Business school of The Citadel

The Baker School of Business, officially named the Tommy and Victoria Baker School of Business (or the “BSB”), is the business school of The Citadel, public senior military college in Charleston, South Carolina.

The Baker School of Business currently enrolls over 700 undergraduate and 250 graduate students in bachelor's and master's degree programs. It was established in 2002 as The Citadel reorganized its existing departments into the five schools. As of January, 2021, the school was located in the college's newest academic building, Bastin Hall.

The school was renamed in 2017 following a sizeable donation from Tommy and Victoria Baker.
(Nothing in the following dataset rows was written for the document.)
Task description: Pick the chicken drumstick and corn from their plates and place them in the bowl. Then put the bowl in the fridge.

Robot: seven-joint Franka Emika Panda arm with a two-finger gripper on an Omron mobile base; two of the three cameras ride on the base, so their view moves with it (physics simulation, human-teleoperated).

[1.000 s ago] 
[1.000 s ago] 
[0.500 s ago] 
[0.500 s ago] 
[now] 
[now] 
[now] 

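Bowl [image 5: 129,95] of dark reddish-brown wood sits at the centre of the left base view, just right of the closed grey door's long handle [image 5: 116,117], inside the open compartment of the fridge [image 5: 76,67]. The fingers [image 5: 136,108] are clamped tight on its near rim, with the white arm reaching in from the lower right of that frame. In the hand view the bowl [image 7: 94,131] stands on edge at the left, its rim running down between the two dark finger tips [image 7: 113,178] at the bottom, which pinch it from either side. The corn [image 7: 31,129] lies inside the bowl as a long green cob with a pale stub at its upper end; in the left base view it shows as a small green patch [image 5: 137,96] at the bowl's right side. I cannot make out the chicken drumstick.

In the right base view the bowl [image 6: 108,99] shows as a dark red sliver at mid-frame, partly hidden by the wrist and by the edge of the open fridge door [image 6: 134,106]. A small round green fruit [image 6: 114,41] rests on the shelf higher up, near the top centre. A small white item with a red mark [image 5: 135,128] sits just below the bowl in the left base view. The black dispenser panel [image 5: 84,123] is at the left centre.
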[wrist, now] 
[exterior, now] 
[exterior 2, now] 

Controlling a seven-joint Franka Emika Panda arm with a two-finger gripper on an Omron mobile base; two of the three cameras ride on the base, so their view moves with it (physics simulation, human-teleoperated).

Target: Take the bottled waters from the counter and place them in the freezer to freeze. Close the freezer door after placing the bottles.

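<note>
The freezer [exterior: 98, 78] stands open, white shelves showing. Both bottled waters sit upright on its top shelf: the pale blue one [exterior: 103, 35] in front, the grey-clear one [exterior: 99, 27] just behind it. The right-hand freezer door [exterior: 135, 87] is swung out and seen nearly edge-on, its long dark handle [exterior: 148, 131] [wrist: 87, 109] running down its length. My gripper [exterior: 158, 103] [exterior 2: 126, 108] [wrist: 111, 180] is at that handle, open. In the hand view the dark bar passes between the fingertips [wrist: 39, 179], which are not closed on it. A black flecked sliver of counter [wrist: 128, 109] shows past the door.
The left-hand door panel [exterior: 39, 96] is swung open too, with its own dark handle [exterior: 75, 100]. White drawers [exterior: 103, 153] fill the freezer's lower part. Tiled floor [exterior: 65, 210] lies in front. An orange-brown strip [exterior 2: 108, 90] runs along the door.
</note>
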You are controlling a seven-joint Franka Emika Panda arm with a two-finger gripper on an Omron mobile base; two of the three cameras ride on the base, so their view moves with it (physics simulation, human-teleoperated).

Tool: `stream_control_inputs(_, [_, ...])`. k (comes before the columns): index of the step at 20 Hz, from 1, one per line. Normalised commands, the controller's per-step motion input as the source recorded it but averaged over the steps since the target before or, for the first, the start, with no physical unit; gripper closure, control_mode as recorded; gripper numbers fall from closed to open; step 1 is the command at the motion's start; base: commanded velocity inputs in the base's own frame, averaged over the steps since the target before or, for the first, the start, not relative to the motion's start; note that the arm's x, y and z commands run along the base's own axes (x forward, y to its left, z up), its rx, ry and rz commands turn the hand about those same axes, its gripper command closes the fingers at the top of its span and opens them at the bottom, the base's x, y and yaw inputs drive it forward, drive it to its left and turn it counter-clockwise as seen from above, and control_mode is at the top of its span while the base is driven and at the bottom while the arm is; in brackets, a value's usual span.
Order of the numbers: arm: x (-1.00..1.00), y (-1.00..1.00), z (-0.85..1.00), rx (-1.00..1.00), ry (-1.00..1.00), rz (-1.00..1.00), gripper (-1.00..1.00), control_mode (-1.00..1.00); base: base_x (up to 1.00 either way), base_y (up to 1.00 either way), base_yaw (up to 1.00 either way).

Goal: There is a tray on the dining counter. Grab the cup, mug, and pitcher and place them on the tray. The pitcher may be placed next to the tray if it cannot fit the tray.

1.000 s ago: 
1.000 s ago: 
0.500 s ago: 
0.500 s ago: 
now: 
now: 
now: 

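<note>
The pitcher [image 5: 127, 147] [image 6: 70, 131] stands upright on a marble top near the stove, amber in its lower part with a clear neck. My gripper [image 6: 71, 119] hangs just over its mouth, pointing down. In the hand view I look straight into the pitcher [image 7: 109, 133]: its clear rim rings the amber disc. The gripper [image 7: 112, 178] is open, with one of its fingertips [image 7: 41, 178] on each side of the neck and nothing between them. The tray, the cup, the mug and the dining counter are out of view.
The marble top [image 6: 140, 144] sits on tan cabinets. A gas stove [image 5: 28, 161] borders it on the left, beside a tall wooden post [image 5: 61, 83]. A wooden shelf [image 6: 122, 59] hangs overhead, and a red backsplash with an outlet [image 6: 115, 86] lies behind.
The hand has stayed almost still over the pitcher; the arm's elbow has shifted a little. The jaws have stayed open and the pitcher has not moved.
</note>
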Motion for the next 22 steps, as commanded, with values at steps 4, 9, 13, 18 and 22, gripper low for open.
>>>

The school has been accredited by the Association to Advance Collegiate Schools of Business (AACSB) since 1996.

==Departments==
The Baker School of Business is composed of three academic departments:
- Accounting & Finance
- Management & Entrepreneurship
- Marketing, Supply Chain Management, & Economics

==Undergraduate program==
The degree of Bachelor of Science in Business Administration (BSBA) is conferred upon satisfactory completion of an undergraduate major program of study within the Baker School of Business.

The Citadel's undergraduate day program is available to cadets, veterans, and active duty military members (not available to civilians). The Citadel's undergraduate degree completion program offered through the Citadel Graduate College is open to anyone, regardless of military status.

==Graduate program==
The degree of Master of Business Administration (MBA) is conferred upon satisfactory completion of a graduate major program of study within the Baker School of Business.

The Baker School of Business' graduate program is available to anyone, regardless of military status, and can be completed in-person or online. In 2020, the MBA program was ranked 97th in the nation by U.S. News & World Report, while the online program was ranked 102nd. It also was named 58th among online programs for veterans.